Live 8 is a series of concerts and events across the world which are being staged to highlight the problem of global poverty. It’s a chance for ordinary people to call on world leaders at this year’s G8 summit and tell them to put a stop to the needless deaths of 30,000 children every single day.

On 6th July 2005, the leaders of Great Britain, the USA, Canada, France, Germany, Italy, Japan and Russia will meet at Gleneagles in Scotland to talk about world affairs, including Africa. They will be presented with a workable plan to double aid, drop the debt and make trade laws fair.

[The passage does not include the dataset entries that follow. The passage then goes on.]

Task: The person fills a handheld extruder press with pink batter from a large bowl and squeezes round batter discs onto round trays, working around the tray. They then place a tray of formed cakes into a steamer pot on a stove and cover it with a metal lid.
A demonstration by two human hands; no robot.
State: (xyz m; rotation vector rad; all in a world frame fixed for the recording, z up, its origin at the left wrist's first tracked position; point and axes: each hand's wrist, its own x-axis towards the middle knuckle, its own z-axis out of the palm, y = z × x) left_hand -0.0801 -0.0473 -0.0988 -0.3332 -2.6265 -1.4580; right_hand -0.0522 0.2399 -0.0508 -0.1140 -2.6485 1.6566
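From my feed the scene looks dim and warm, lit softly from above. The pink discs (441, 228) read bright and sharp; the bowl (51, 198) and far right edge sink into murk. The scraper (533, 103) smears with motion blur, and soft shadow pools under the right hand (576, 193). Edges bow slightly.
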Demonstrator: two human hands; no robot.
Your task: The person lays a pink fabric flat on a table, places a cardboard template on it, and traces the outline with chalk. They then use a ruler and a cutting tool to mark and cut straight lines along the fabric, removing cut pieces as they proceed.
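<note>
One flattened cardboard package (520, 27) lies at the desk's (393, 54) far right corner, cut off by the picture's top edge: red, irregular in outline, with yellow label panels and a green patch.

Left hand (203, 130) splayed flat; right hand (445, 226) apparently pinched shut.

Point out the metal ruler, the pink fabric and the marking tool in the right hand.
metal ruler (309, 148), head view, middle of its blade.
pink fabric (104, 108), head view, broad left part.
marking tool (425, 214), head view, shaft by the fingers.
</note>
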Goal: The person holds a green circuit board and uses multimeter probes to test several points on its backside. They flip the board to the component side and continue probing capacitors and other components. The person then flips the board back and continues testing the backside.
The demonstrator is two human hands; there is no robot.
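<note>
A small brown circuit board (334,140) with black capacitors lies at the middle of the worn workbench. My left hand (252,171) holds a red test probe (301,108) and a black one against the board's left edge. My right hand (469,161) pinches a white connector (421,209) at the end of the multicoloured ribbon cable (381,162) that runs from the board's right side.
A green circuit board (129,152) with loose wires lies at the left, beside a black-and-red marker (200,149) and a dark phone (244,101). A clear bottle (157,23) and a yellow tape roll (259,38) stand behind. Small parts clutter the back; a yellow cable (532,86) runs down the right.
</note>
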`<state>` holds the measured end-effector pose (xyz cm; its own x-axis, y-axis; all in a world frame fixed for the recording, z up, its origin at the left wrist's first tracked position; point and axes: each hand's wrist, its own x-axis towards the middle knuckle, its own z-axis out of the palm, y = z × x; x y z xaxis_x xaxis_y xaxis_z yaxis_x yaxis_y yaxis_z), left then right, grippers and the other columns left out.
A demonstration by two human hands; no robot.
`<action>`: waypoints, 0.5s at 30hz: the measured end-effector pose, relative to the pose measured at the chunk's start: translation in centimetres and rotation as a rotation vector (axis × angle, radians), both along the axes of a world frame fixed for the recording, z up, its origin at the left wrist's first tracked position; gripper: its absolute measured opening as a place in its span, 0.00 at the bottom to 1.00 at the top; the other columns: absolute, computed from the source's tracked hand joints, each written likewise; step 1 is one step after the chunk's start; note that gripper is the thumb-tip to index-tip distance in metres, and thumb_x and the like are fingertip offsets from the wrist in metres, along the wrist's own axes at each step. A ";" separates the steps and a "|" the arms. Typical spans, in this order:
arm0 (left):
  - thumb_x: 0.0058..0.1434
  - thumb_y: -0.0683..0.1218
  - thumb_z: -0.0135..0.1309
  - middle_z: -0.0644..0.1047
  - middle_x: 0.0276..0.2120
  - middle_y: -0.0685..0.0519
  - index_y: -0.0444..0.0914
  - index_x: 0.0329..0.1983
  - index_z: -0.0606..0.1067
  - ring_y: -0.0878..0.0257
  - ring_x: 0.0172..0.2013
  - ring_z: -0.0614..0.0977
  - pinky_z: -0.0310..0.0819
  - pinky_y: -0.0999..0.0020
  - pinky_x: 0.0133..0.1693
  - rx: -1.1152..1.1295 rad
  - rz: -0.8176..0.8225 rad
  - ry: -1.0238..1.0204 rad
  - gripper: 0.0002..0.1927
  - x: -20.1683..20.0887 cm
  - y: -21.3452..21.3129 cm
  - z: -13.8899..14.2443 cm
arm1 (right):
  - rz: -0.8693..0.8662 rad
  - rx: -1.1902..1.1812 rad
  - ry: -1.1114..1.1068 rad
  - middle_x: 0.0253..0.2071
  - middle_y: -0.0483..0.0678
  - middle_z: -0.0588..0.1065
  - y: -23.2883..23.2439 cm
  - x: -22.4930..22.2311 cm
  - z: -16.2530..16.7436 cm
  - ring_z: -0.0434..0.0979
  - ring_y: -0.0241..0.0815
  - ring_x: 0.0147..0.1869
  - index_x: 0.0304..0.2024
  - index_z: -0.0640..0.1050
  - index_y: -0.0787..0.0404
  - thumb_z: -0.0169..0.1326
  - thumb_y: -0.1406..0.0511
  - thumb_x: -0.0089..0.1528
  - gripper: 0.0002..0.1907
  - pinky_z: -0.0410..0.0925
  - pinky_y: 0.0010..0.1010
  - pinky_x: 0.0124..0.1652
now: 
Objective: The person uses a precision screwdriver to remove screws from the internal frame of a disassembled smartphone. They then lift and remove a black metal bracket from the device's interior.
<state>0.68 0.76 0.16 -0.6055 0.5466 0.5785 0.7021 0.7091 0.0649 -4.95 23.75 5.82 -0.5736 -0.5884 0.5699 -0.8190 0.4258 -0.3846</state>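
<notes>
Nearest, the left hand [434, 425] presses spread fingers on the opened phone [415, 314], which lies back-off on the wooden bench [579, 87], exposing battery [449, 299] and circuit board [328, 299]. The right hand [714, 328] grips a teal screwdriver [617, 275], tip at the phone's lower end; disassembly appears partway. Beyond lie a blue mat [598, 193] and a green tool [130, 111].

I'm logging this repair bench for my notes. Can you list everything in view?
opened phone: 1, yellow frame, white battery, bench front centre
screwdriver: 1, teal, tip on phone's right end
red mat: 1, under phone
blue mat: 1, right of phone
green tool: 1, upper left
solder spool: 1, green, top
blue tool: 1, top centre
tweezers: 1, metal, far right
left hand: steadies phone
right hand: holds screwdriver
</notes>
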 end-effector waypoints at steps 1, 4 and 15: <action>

Saturday July 2nd will be the day the world demands justice. Thousands will gather in Edinburgh to spearhead the call to make poverty history in a passionate, peaceful protest. Later the same day, millions will echo that call as they take part in LIVE 8 – concerts in London, Edinburgh, Paris, Rome, Berlin, Philadelphia, Barrie, Tokyo, Moscow and Johannesburg, more than 130 bands and pop-rock artists will make their voices heard across the world, making it the biggest music event in history. Among the artists Pink Floyd will re-unite in London’s Hyde Park for the first time in 24 years, along with Annie Lennox, Bob Geldof, Coldplay, Sir Elton John, Madonna, Mariah Carey, Sir Paul McCartney, REM, Sting, U2 and UB40, with many more playing in the other locations. More than 5,5 billion people (85% of planet population) will be able to see the event live or on TV networks worldwide.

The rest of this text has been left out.